The story unfolds something like this: Ninja III jumps into the action head first as most of the L.A.P.D. is slashed, dropped, drown, and ninja stared to death while responding to a out-of-the-clear-blue ninja-murder of a golfer and his golfing party. The cop-massacre ends when our ninja is filled with more bullets than Bonnie and Clyde combined, and he somehow manages to make his was to the bordering desert to die. Luckily, he runs into Christie, a plucky utility worker/aerobics instructor, who's body he imedeatly decides to posses by handing her his sword. Christie reports most of this to the police, where she meets Officer Billy Secord, a tenacious cop who stalks her until she suddenly relents, diving right into a serious relationship with the officer. One by one, Christie picks off the cops who were successful in defending themselves during the cop-massacre, while slowly becoming aware she's “possessed”. Honestly, this movie gets better and better at every turn... if your version of “better” involves fog machines and laser light shows.

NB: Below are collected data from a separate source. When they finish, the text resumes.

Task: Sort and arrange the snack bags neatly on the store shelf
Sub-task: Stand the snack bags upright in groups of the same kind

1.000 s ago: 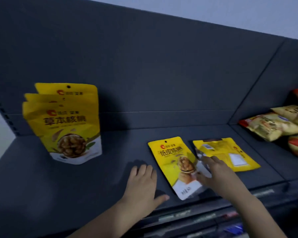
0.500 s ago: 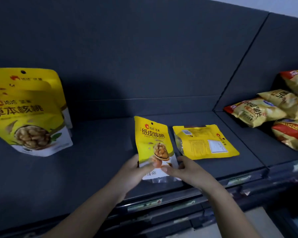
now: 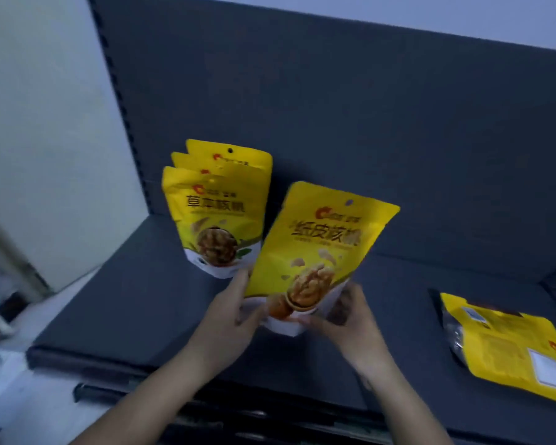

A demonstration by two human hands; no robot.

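Dim, bluish light leaves the shelf (image 3: 135, 303) dark; motion blur softens everything

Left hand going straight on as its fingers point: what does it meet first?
Likely the front standing bag, just beyond the left hand gripping the held bag; depth unclear.

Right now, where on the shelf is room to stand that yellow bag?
The shelf is bare between the held bag and the face-down bag at right, and front-left of the standing row. It is crowded where the held bag is close beside that row.
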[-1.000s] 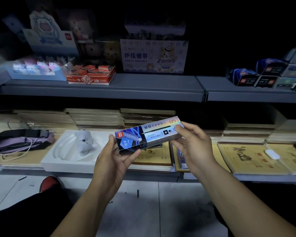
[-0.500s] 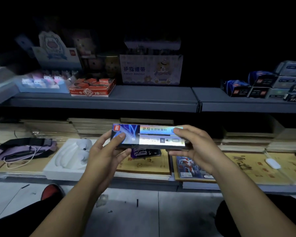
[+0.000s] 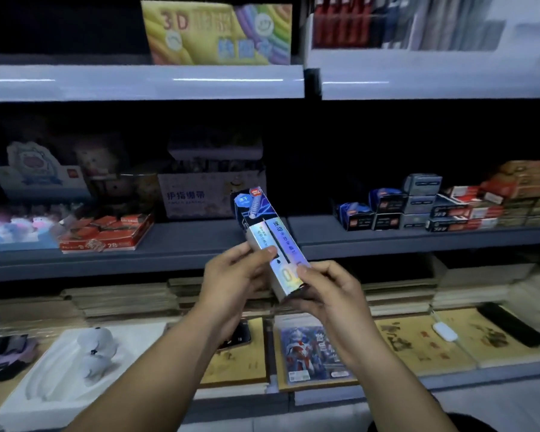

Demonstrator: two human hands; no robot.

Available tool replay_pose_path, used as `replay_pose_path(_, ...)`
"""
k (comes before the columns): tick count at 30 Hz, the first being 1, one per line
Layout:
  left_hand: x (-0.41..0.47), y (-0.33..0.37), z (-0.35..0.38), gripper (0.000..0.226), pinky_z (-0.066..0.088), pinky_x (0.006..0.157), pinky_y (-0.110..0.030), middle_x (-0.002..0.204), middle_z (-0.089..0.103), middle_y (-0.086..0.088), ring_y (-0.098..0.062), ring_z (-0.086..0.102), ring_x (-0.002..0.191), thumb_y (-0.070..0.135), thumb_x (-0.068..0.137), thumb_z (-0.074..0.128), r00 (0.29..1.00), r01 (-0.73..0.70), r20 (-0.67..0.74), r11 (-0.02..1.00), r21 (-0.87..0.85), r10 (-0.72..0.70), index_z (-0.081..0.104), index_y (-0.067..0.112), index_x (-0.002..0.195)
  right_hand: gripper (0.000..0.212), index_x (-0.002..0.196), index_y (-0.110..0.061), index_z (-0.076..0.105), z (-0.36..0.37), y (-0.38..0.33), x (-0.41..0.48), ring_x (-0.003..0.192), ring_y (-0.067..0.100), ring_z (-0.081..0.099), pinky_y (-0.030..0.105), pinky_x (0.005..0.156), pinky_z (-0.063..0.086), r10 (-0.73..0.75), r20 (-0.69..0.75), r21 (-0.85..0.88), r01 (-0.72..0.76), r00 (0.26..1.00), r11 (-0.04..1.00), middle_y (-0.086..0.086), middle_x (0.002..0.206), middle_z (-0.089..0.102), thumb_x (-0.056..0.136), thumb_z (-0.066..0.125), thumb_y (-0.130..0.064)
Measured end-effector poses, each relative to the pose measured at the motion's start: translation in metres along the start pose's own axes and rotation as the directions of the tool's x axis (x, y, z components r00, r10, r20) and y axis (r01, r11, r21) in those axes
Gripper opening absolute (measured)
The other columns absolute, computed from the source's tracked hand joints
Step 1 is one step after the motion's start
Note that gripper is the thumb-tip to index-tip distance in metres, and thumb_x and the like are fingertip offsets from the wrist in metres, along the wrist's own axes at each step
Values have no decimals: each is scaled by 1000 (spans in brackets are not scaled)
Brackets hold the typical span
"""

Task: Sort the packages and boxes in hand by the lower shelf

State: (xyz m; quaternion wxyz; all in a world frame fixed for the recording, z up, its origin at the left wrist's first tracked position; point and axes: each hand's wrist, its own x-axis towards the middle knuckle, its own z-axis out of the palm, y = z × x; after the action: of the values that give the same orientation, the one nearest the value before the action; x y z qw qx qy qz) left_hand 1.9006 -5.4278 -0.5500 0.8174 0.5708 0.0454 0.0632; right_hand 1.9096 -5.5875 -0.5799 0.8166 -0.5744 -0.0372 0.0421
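So both hands pinch the long shiny holographic blue cardboard pen box [image 3: 270, 244], tilted upright just in front of the grey metal shelf [image 3: 200, 244]: left hand [image 3: 231, 275] mid-box, right hand [image 3: 325, 294] at its bottom. With 2 fingertip grips, it could probably slip.

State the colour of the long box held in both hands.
Shiny holographic silver and blue long cardboard box, seen in head view.

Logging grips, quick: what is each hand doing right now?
Left hand: grips the holographic pen box.
Right hand: pinches the same box's lower end.
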Motion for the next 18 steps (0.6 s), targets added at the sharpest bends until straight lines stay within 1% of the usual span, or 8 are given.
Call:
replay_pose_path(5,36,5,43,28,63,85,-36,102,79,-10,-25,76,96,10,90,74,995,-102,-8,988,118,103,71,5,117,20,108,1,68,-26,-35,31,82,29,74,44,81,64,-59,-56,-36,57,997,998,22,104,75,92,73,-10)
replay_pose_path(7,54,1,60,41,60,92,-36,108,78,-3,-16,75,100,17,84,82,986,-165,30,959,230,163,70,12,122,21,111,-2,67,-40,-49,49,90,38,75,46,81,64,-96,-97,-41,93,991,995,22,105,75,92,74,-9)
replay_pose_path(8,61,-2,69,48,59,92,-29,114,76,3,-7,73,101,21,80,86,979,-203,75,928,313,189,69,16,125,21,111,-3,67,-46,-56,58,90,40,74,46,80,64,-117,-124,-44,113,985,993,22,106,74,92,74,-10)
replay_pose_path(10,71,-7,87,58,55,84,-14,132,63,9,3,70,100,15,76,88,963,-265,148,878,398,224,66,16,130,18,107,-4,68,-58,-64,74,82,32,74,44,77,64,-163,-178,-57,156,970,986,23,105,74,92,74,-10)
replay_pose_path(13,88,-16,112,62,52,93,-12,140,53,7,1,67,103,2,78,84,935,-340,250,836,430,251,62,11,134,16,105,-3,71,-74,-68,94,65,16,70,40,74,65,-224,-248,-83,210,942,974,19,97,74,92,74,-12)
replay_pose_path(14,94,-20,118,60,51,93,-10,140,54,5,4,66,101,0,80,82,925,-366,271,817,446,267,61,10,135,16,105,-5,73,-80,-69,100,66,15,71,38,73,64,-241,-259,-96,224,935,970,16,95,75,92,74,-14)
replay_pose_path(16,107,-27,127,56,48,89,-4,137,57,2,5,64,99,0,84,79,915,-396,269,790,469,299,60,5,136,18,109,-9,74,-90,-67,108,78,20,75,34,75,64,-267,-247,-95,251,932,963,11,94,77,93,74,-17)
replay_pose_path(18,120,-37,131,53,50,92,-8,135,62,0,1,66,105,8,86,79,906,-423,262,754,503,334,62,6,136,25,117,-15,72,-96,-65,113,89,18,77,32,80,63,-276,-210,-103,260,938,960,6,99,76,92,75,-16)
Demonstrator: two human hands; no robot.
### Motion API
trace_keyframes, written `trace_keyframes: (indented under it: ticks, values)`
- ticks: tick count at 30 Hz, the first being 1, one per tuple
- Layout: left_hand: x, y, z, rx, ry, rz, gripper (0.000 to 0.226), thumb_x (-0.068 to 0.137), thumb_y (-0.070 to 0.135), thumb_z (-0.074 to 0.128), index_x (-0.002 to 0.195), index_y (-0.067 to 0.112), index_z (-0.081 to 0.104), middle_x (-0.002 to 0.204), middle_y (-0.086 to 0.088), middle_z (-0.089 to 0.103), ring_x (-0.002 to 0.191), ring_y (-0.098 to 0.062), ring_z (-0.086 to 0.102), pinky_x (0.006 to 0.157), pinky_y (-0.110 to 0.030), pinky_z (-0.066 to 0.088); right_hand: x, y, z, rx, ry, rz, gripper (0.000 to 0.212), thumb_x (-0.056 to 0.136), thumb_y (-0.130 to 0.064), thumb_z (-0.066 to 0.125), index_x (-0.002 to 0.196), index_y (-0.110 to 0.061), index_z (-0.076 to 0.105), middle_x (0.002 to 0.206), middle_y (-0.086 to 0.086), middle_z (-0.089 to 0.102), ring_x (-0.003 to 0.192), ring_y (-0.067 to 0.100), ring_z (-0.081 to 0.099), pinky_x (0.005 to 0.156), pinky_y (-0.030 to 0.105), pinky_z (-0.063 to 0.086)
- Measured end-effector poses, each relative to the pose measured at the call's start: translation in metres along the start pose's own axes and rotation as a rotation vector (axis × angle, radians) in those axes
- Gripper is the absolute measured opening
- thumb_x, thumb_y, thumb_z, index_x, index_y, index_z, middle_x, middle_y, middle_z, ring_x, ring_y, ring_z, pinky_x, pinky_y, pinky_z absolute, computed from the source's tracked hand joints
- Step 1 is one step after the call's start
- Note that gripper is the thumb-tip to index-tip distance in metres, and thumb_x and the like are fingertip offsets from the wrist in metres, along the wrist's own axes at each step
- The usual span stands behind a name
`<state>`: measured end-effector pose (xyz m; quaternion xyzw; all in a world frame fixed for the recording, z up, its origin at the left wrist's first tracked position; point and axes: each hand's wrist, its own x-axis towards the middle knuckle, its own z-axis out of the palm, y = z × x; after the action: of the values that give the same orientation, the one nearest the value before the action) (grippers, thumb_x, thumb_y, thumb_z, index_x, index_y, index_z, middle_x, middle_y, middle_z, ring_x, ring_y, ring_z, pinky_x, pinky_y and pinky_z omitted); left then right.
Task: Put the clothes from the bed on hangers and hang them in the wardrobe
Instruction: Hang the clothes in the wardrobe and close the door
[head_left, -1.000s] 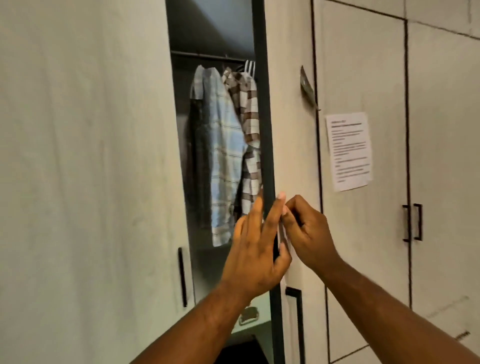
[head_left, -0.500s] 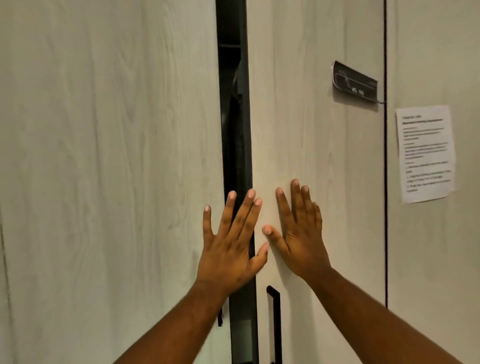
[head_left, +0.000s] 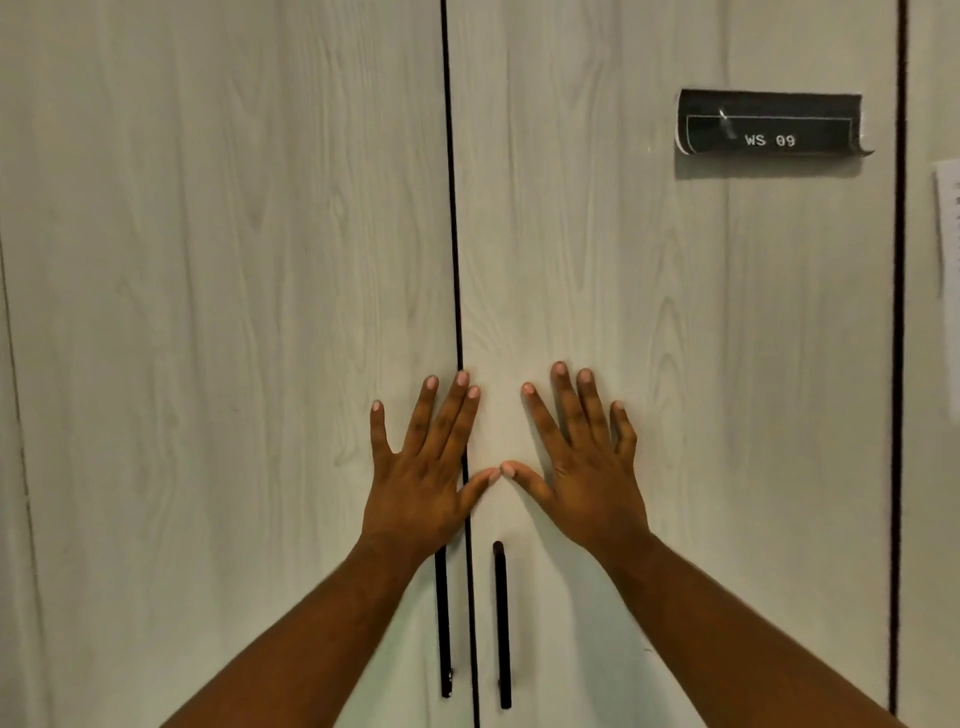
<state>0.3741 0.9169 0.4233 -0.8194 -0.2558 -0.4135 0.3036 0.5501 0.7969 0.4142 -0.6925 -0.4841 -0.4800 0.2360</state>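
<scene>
A black label (head_left: 769, 127) at the upper right of the frame reads "WS 09" in white. The wardrobe (head_left: 234, 260) fills the view, its pale wood-grain doors closed on a thin dark seam. The left hand (head_left: 421, 483) and right hand (head_left: 587, 478) press flat at centre, fingers (head_left: 566, 410) straight and spread, grasping nothing. Their thumb tips touch above two slim black bar handles (head_left: 501, 623).

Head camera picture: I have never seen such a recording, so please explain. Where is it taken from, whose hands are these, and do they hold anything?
No machine here: a person wears a camera on the head, so you look along their own arms. The left hand lies flat on the left wardrobe door, the right hand on the right wardrobe door, fingers straight, near the dark seam. They hold nothing. Two black handles hang below the hands. A dark label reads WS 09; a paper sheet shows at the right edge.
</scene>
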Motion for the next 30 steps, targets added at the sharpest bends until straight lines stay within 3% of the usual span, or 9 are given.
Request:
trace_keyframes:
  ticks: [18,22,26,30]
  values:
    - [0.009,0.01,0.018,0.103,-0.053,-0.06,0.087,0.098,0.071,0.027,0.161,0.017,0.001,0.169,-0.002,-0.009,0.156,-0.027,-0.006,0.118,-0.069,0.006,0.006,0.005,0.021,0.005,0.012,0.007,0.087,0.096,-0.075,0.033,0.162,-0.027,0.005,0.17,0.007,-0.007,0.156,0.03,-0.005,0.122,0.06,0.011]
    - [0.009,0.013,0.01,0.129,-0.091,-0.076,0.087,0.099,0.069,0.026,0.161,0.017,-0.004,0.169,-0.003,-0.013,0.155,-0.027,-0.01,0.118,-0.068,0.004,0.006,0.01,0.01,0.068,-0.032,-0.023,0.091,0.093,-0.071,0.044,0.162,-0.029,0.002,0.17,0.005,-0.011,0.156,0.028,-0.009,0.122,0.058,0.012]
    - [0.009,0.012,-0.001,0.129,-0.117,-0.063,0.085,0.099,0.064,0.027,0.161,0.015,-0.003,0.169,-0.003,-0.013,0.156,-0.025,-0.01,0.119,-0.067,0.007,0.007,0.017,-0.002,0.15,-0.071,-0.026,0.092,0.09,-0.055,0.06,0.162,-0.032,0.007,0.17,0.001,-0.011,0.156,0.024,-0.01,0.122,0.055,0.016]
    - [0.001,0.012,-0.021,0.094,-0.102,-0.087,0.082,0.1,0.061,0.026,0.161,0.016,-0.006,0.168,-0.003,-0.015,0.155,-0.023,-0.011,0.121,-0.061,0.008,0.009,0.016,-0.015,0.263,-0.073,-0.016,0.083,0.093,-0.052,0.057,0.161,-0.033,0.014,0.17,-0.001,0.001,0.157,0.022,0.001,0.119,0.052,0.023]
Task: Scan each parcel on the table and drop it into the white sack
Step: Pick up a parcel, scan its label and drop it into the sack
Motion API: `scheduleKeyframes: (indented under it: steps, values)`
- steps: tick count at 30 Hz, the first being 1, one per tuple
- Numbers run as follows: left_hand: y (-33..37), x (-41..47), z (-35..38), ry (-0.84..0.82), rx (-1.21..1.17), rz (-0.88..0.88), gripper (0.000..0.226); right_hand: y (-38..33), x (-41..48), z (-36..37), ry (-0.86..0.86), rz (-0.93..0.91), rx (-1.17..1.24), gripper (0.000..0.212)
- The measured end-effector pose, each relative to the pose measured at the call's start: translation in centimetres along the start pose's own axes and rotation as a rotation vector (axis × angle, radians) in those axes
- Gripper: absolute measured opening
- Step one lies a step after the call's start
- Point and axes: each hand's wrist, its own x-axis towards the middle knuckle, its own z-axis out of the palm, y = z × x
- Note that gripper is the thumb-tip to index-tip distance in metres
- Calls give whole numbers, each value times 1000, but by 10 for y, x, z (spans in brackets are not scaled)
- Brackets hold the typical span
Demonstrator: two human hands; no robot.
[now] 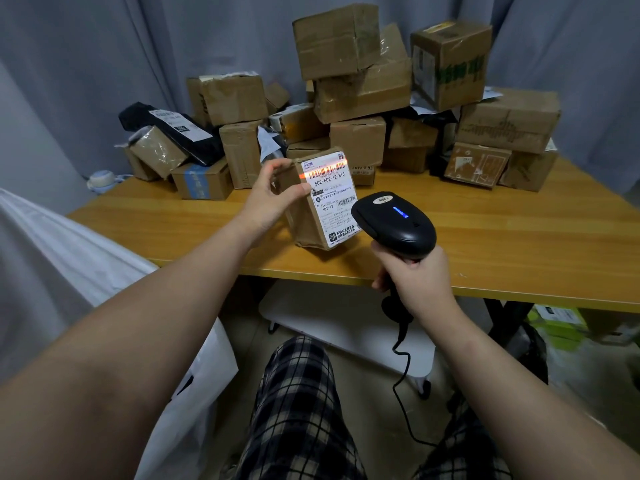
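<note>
We judge the task early: left hand (pixel 270 199) pinches one parcel (pixel 322 206) tilted on the table (pixel 519 237); right hand (pixel 415 282) clenches the scanner (pixel 398 220) at its 4 o'clock, red beam on the barcode; box pile (pixel 360 95) at 12 seemingly pending; white sack (pixel 52 258) at 8

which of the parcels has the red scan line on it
The small box gripped by the left hand, in front of the pile; the red line from the scanner crosses the barcode on its label.
</note>
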Motion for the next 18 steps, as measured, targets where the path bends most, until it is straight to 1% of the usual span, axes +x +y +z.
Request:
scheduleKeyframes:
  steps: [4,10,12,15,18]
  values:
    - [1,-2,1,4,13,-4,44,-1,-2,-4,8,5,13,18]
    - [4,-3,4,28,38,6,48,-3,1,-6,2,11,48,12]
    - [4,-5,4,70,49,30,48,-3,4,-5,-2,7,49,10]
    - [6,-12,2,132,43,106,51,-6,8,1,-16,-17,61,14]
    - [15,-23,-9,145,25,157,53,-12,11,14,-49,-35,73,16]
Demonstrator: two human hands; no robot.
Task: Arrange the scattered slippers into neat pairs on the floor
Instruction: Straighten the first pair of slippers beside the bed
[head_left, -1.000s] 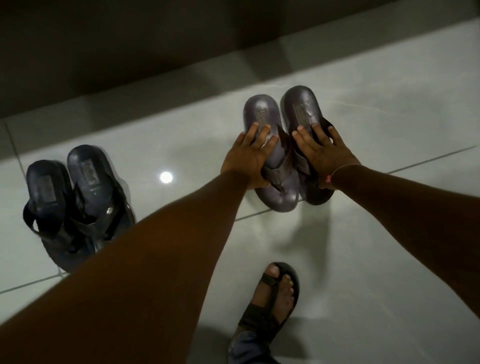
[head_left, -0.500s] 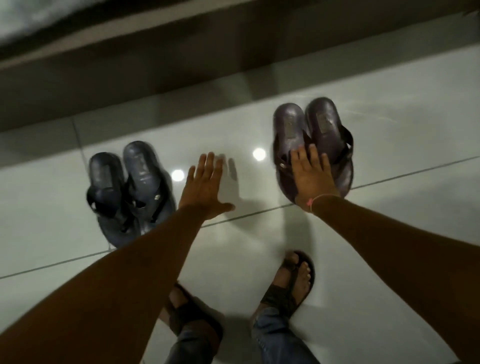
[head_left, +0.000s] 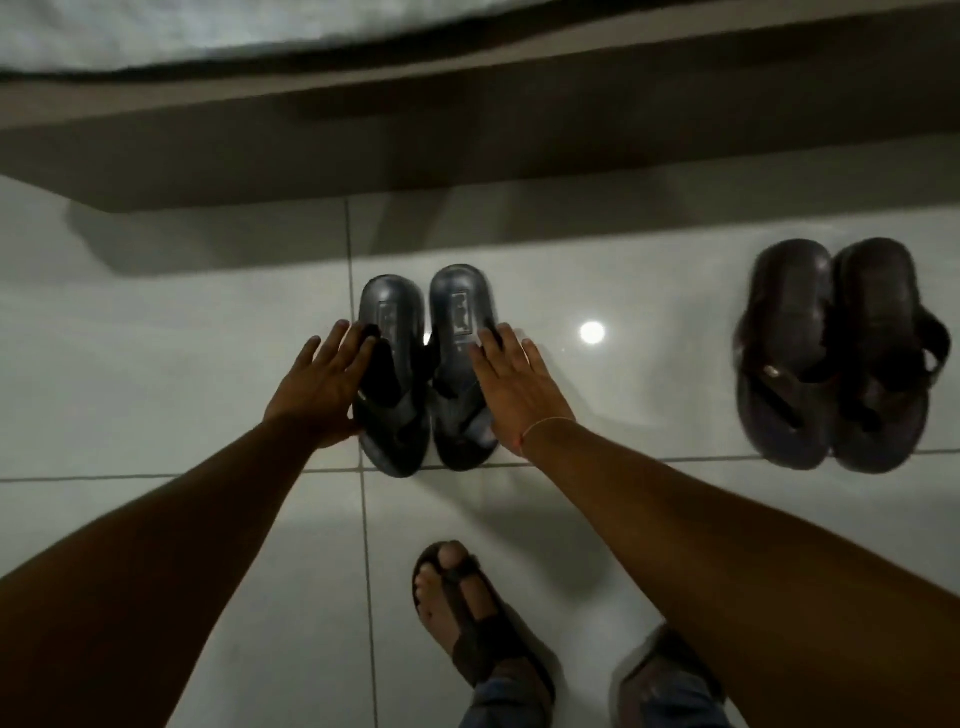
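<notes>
Dim room, glossy white tile floor (head_left: 182, 364), dark ledge along the far side with pale fabric above it, possibly a bed edge.

Two pairs of slippers on the floor. Blue-grey pair: left slipper (head_left: 390, 376) and right slipper (head_left: 462, 364) side by side, toes toward the ledge, heels close to a grout line, inner edges touching or nearly so. Left one sits slightly lower and a touch angled. Dark brown pair (head_left: 836, 358) well apart to the right, also side by side, toes the same way, straps bulging on the outer side.

Left hand (head_left: 324, 387) open, fingers spread, flat against the outer edge of the left blue-grey slipper. Right hand (head_left: 519, 387) open too, fingers extended along the outer edge of the right one, thin thread band at the wrist. Neither clenched nor gripping; both flanking the pair, apparently pressing inward. Firm contact versus a light hover: cannot tell.

Wearer's own sandalled foot (head_left: 457, 608) below, not part of the job.

Progress, as judged: brown pair done and released. Blue-grey pair essentially matched, only final squaring left. No stray slippers in view; off-frame unknown. Task looks near its end.
</notes>
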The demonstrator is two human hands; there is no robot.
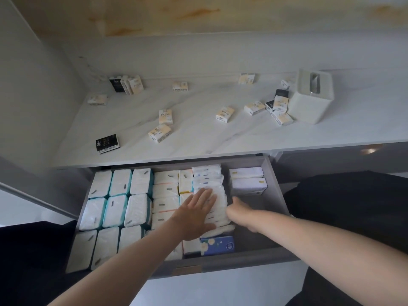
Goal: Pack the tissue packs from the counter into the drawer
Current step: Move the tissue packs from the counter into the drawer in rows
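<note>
Pressing L hand (196,215) flat on packs (217,195), R hand (239,209) grip unclear, dispenser (309,102) on counter (198,138)

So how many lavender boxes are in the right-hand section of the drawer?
2. The back lavender box sits at the rear of the drawer, in its right section. The front lavender box is directly before it. Others may lie hidden beneath.

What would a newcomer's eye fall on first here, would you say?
Two hands in the open drawer draw the eye: the left hand lies flat on a row of white packs, the right hand reaches into the gap beside it. Behind, small tissue packs lie scattered over the pale counter, with a white tissue box at its right.
</note>
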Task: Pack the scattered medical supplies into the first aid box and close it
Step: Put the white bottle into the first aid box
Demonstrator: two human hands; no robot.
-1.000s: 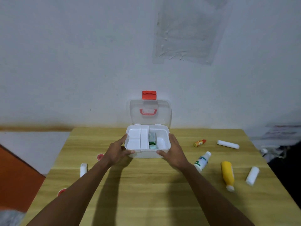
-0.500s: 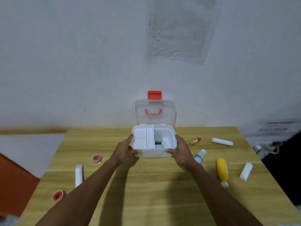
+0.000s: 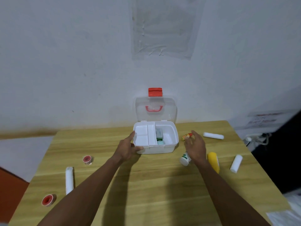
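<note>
The white first aid box (image 3: pixel 172 147) stands open at the table's far middle, its clear lid (image 3: pixel 156 110) with a red latch upright against the wall. A white tray and a green-and-white packet (image 3: pixel 160 138) lie inside. My left hand (image 3: pixel 127 148) grips the box's front left corner. My right hand (image 3: pixel 195 145) hovers open to the right of the box, above a white bottle (image 3: pixel 184 159) and close to a small orange-and-red tube (image 3: pixel 187 136). A yellow bottle (image 3: pixel 213 161) lies just right of that hand.
White bandage rolls lie at far right (image 3: pixel 213 135), right (image 3: pixel 236 163) and left (image 3: pixel 69 180). Two red tape rolls sit on the left, one nearer the box (image 3: pixel 88 159) and one by the front left edge (image 3: pixel 48 200). The wooden table (image 3: pixel 146 193) ends near the wall.
My right hand has let go of the box's right corner and moved right, fingers spread, over the white bottle. My left hand stays on the box.
</note>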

Things to watch for: Epic fog-machine use at the flimsiest excuse; a cop that witnesses an attack against Christie but doen't help her as she fends off her attackers, then “arrests” her for assault as a way to win her heart; the aforementioned wooing plot totally working; the grossest use of V-8 Juice in a sex seen we hope to ever see; an arcade game scanning someone with laser-grids; attempts to jazzercise a ninja spirit away; a man who wears a sweater underneath all his tank tops... hold on, maybe that wasn't a sweater...
What we learned: Sometimes you don't have to see the two previous movies to fully enjoy the third in the series.
(What I learned while writing this: Adding suffixes to "golf" makes it an even more asinine word to observe.)